Crisis continues, say farmers

FARMING still faces a bleak and uncertain future, say Kent victims of the Foot and Mouth crisis.

Pauline Stevens, of cattle and sheep farmers L Stevens and Son, Elm Farm, Lower Halstow, near Sittingbourne, this week joined a growing army of campaigners for a public inquiry to be held into the affair and the Government's handling of it.

She said: "We don't know what the future holds for us. Livestock markets are due to re-open in February and when this happens, there will be so many new regulations as to make it difficult, even impractical, for both farmers and buyers to return to them.

"We are lucky to have survived this crisis. Other farmers have been bankrupted and for some, the future was so bleak, they have committed suicide.

"The effects of the Foot and Mouth crisis in 2001 will be felt by all of us for many years to come."

She said the past year had been filled with fear and anxiety. The Stevens' farm has 100 head of cattle, as well as 700 sheep.

An outbreak of Foot and Mouth on the Isle of Sheppey meant the farm fell within an exclusion zone.
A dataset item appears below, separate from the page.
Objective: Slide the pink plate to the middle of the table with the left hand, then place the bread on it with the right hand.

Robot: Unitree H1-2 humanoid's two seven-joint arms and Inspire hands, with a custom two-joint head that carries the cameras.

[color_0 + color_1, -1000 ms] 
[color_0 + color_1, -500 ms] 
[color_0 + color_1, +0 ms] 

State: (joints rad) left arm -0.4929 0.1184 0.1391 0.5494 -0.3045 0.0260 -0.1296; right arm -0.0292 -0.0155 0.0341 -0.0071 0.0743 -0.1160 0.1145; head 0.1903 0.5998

Animals could not been moved, even across roads.

Mrs Stevens said local farmers had also been hit by the Government's thinking that it was possible for Britain to import cheap food, and therefore food production in this country was no longer important.

"We have been told that it is government policy for farmers to become custodians of the countryside, and cattle and sheep will be kept to graze fields, rather than provide home-produced meat," she said.